§ **YOUR GOAL**
All of the lines below should be printed again exactly as they are.

=== EXERCISE DATA ===

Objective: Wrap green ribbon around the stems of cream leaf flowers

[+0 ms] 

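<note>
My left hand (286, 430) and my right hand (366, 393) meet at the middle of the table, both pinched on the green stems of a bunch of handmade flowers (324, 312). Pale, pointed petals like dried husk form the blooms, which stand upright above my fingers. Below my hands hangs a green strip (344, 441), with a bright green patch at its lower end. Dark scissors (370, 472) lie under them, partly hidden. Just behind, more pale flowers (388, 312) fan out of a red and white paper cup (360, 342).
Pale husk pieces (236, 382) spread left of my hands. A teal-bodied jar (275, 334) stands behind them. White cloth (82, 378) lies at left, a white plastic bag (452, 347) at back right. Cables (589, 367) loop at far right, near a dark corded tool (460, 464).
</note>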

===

§ **WRITTEN RESPONSE**
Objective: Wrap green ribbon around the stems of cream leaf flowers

[+0 ms] 

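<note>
My left hand (286, 430) and my right hand (366, 393) meet at the middle of the table, both pinched on the green stems of a bunch of handmade flowers (324, 312). Pale, pointed petals like dried husk form the blooms, which stand upright above my fingers. Below my hands hangs a green strip (344, 441), with a bright green patch at its lower end. Dark scissors (370, 472) lie under them, partly hidden. Just behind, more pale flowers (388, 312) fan out of a red and white paper cup (360, 342).
Pale husk pieces (236, 382) spread left of my hands. A teal-bodied jar (275, 334) stands behind them. White cloth (82, 378) lies at left, a white plastic bag (452, 347) at back right. Cables (589, 367) loop at far right, near a dark corded tool (460, 464).
</note>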

The exercise ends with this answer.